--- START ---

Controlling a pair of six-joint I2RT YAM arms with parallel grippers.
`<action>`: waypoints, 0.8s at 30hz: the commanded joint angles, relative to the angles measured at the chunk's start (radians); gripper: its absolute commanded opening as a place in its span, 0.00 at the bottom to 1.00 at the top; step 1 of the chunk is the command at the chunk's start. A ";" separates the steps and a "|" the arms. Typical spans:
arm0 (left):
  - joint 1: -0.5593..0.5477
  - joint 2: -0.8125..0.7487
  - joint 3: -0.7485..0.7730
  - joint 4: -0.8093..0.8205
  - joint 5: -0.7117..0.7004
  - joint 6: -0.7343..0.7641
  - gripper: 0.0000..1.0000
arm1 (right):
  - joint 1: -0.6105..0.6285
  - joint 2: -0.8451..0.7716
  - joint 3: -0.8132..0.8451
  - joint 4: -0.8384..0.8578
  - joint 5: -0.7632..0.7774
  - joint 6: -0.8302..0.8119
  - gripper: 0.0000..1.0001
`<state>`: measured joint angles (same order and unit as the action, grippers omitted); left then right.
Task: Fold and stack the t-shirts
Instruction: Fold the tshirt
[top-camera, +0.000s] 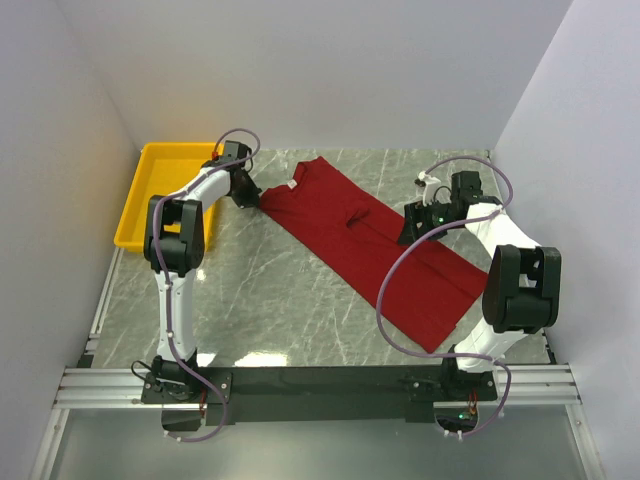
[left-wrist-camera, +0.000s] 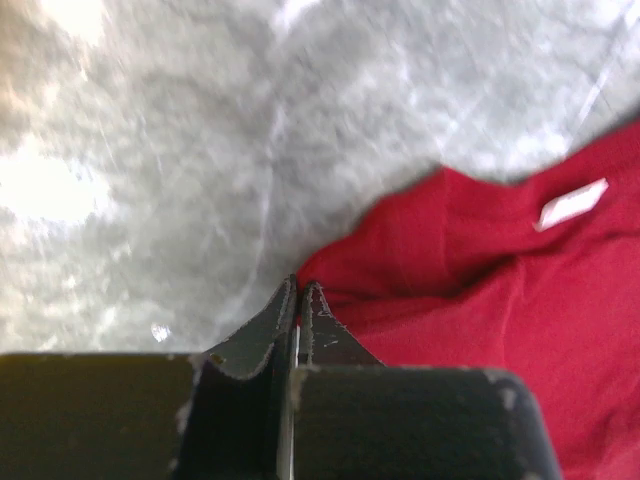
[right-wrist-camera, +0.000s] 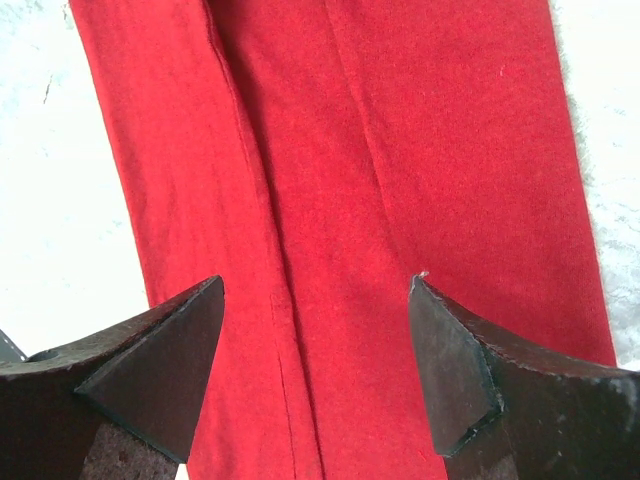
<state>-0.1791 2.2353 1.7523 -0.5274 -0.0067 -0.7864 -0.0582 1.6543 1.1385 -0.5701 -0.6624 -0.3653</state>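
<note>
My left tool (left-wrist-camera: 300, 290) is pressed together right at the edge of the dark red t-shirt (left-wrist-camera: 480, 300). The cloth puckers up into a point where the two tips meet, so I read it as pinching that edge. From its wrist view the shirt spreads away to the right of the tips. The small white neck label (left-wrist-camera: 572, 203) lies further off on that side, and the grey marbled surface (left-wrist-camera: 200, 150) fills everything ahead and to the left. From above, the same tool (top-camera: 247, 194) sits at the far-left corner of the shirt (top-camera: 320, 205), close to the collar end with its label (top-camera: 291, 186). A yellow tray (top-camera: 132, 205) lies just beyond the tool on its outer side, on the surface (top-camera: 270, 290). The shirt is laid out as a long, narrow band, running diagonally from this tool across to the near right. My right tool (right-wrist-camera: 315, 285) is spread wide with nothing between the fingers. It points down at the band, and lengthwise creases in the cloth (right-wrist-camera: 330, 150) run straight out ahead between the two tips, with pale surface (right-wrist-camera: 40, 200) showing past the left finger. From above, that tool (top-camera: 408, 232) is over the middle of the band, at its far-right edge. I cannot tell whether its tips touch the cloth.
</note>
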 joint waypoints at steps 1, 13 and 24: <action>0.026 0.026 0.105 -0.051 -0.029 0.021 0.04 | 0.008 -0.018 -0.006 -0.004 0.006 -0.020 0.80; 0.059 0.153 0.366 -0.092 -0.012 -0.022 0.12 | 0.008 -0.047 -0.028 -0.001 0.061 -0.050 0.80; 0.086 0.106 0.440 -0.060 0.031 -0.022 0.30 | 0.006 -0.088 -0.034 -0.002 0.113 -0.083 0.81</action>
<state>-0.1009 2.4180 2.2230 -0.6106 0.0032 -0.8165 -0.0582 1.6329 1.1049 -0.5781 -0.5800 -0.4160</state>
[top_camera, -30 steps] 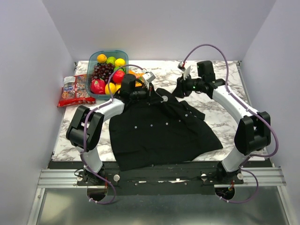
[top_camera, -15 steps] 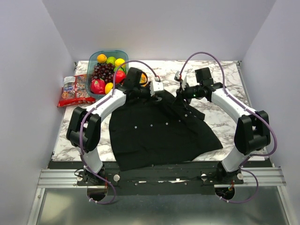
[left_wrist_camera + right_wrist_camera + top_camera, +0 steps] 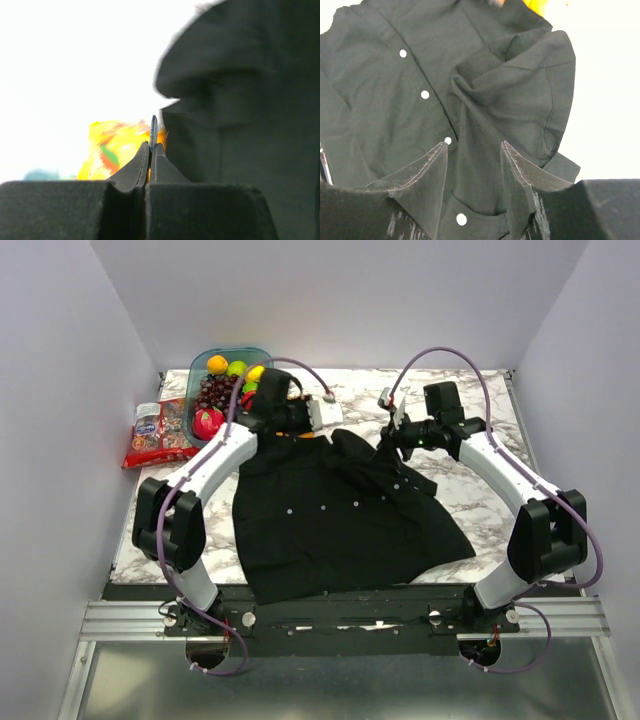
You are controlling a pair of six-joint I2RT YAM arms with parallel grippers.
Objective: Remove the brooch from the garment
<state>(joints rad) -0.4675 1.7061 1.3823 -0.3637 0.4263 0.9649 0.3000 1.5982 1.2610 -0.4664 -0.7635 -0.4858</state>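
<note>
The garment [image 3: 340,520] is a black shirt with tiny white buttons, spread over the marble table. My left gripper [image 3: 320,412] is lifted just past the shirt's far edge. In the left wrist view it [image 3: 151,146] is shut on the brooch [image 3: 153,131], a thin disc seen edge-on, with the shirt [image 3: 250,100] to its right. In the top view the brooch is too small to make out. My right gripper [image 3: 392,435] hovers open over the bunched collar part. In the right wrist view its jaws [image 3: 472,145] stand wide apart above the cloth [image 3: 385,100], holding nothing.
A teal bowl [image 3: 240,350] of fruit stands at the back left, just behind my left arm. A red snack bag [image 3: 158,435] lies at the left edge. A blurred yellow-orange thing [image 3: 115,147] shows beyond the left jaws.
My left gripper has drawn back and up from the shirt's collar area toward the far left, shut on the brooch. The disc no longer shows on the shirt. My right gripper shifted slightly right.
</note>
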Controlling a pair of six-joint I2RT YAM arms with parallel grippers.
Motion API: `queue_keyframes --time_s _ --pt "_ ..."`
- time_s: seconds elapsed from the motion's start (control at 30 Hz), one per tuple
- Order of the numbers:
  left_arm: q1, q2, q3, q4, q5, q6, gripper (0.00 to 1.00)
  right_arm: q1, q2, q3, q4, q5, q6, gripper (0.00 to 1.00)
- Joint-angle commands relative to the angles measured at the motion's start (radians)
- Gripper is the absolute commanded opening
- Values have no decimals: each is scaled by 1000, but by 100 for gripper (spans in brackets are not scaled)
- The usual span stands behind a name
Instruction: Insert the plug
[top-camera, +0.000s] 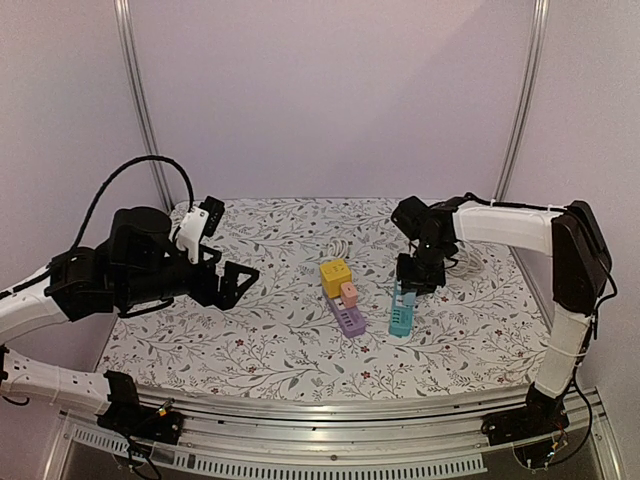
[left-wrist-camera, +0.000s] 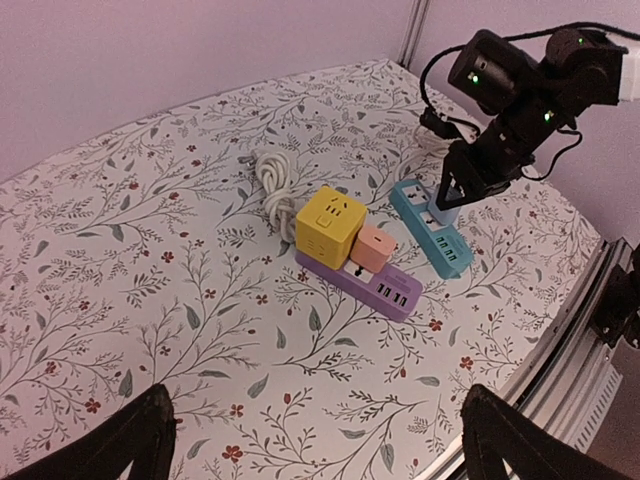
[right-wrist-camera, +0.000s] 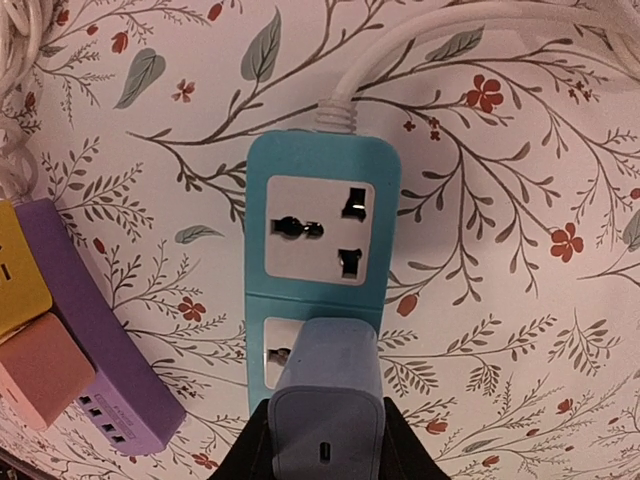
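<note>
My right gripper (right-wrist-camera: 325, 445) is shut on a blue-grey plug block (right-wrist-camera: 328, 400) and holds it right over the second socket of the teal power strip (right-wrist-camera: 320, 230). I cannot tell whether the plug touches the socket. The strip's first socket (right-wrist-camera: 317, 228) is bare. In the top view the right gripper (top-camera: 418, 275) hangs over the teal strip (top-camera: 402, 315). It also shows in the left wrist view (left-wrist-camera: 432, 228). My left gripper (top-camera: 235, 278) is open and empty, hovering at the left, its fingertips (left-wrist-camera: 150, 430) low over the cloth.
A purple power strip (top-camera: 348, 316) carries a yellow cube (top-camera: 335, 277) and a pink plug (top-camera: 349, 294), just left of the teal strip. A coiled white cable (left-wrist-camera: 270, 185) lies behind them. The teal strip's white cord (right-wrist-camera: 440, 40) runs to the back right.
</note>
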Motion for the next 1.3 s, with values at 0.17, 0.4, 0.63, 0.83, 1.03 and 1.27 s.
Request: queue_keyframes --time_s 0.17,0.4,0.63,0.83,1.03,1.27 --pt "-4 12 27 12 -24 0 99 30 370 -86 -45 -9 -59 0" --pt "-4 16 29 14 -36 -13 100 31 330 -217 47 -92 -27 0" --pt "-4 17 22 22 -39 -7 100 29 317 -171 30 -75 -35 0" --pt "-4 21 22 34 -43 -3 100 9 266 -151 17 -65 -28 0" --pt "-4 37 47 25 -45 14 100 -2 212 -119 -24 -56 -22 4" --pt "-5 25 35 29 -44 7 99 -6 160 -29 -102 5 -16 25"
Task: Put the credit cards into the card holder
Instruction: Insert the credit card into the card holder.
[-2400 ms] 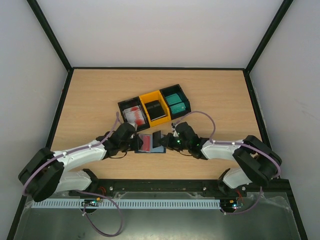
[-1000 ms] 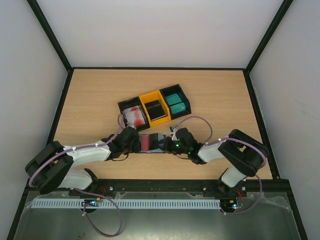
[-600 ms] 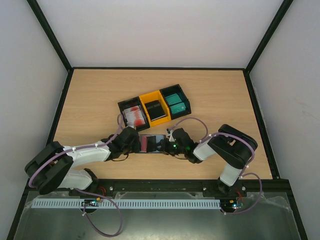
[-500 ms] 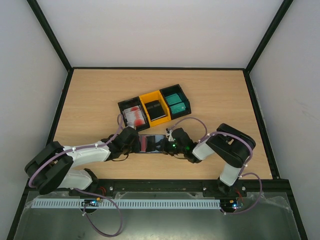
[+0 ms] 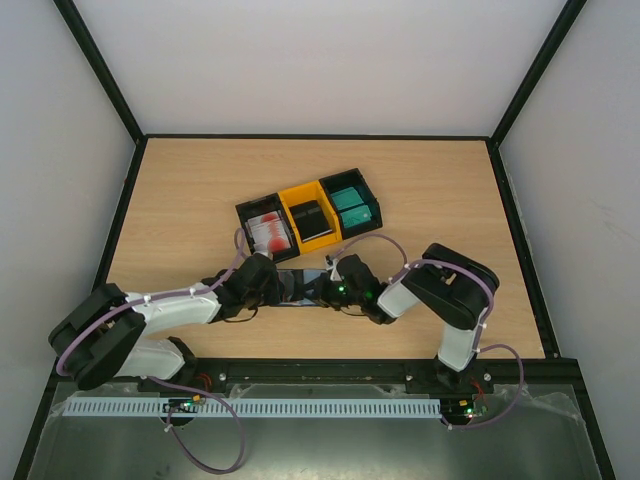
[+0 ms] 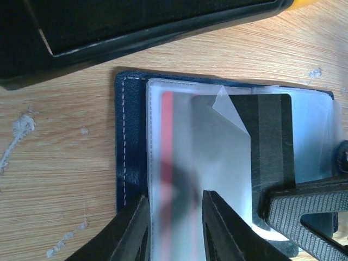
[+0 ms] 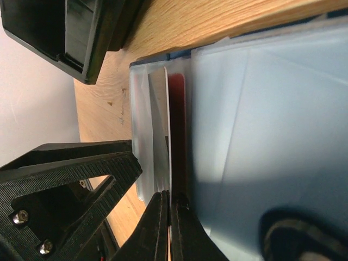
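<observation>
The navy card holder (image 5: pixel 298 283) lies open on the table between my two grippers, its clear sleeves up (image 6: pixel 130 136). A credit card (image 6: pixel 266 141), red at its left edge and dark at its right, sits partly under a clear sleeve. My right gripper (image 7: pixel 170 217) is shut on that card's edge (image 7: pixel 176 136), and one of its fingers (image 6: pixel 304 209) shows over the card's right end. My left gripper (image 6: pixel 175 223) is open, its fingers spread over the holder's left side. From above, the left gripper (image 5: pixel 272 287) and right gripper (image 5: pixel 322 290) nearly meet.
Three open bins stand in a row just behind the holder. A black one (image 5: pixel 265 228) holds white and red cards, a yellow one (image 5: pixel 312 218) black cards, another black one (image 5: pixel 350 208) teal cards. The nearest bin's wall (image 6: pixel 136 32) is close to the holder.
The right gripper has moved left toward the left gripper with the card. Less of the red card shows from above. The left gripper's fingers have spread a little.
</observation>
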`<action>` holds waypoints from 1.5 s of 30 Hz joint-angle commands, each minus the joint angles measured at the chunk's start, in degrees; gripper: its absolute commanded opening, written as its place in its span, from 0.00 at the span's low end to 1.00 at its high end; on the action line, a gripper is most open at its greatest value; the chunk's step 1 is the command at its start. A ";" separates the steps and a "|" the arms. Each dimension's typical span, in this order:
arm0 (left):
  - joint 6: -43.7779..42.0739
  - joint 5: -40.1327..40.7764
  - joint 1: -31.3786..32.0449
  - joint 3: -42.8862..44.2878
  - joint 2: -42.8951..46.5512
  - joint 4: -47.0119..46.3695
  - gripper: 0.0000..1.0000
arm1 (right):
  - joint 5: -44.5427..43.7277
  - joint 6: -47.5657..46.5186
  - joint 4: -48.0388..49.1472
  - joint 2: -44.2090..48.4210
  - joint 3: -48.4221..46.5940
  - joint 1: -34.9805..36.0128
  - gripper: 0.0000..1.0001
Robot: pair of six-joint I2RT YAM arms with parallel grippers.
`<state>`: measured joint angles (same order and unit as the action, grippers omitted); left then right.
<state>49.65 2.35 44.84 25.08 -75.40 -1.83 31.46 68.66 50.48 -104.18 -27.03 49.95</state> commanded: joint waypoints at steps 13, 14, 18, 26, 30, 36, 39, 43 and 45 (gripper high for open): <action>0.89 0.57 0.32 -2.62 0.53 4.68 0.27 | 2.09 4.31 3.60 -5.98 -2.66 0.85 0.02; 0.97 0.51 0.31 -2.63 0.57 4.60 0.27 | 2.27 4.43 3.77 -6.24 -2.87 0.85 0.03; 1.06 0.29 0.29 -2.83 0.47 4.20 0.25 | 2.80 4.44 4.47 -6.77 -3.22 0.96 0.06; 0.97 0.29 0.34 -3.00 0.59 4.11 0.24 | 1.97 2.83 2.05 -5.10 -3.38 0.96 0.16; 0.91 0.53 0.34 -3.10 0.77 4.11 0.24 | 0.42 1.65 -1.20 -2.87 -3.21 0.94 0.31; 0.84 0.46 0.34 -3.26 0.32 3.63 0.24 | -2.54 -0.68 -7.98 0.06 -3.96 0.97 0.43; 0.80 0.38 0.33 -3.16 0.15 3.41 0.24 | -3.61 -1.22 -10.78 0.72 -4.39 1.02 0.45; 0.64 0.16 0.34 -3.28 0.05 3.25 0.24 | -5.82 -3.00 -16.53 2.30 -5.60 1.51 0.47; 0.62 0.11 0.30 -3.25 -0.05 3.28 0.24 | -7.45 -4.08 -20.03 2.91 -6.84 1.88 0.47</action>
<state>50.39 3.07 44.84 23.66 -74.35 -2.72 29.45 67.88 42.15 -102.59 -32.34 51.20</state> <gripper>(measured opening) 0.236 0.468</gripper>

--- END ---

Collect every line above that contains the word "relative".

- **Task solution**
`<action>`: waypoints, 0.8s at 30hz: the commanded joint angles, relative to the angles measured at the chunk's start (radians); gripper: its absolute commanded opening as a place in its span, 0.00 at the bottom to 1.00 at the top; step 1 of the chunk is the command at the chunk's start. A ";" separates the steps and a "|" the arms. Typical spans:
- Joint-angle commands relative to the angles measured at the motion's start (radians)

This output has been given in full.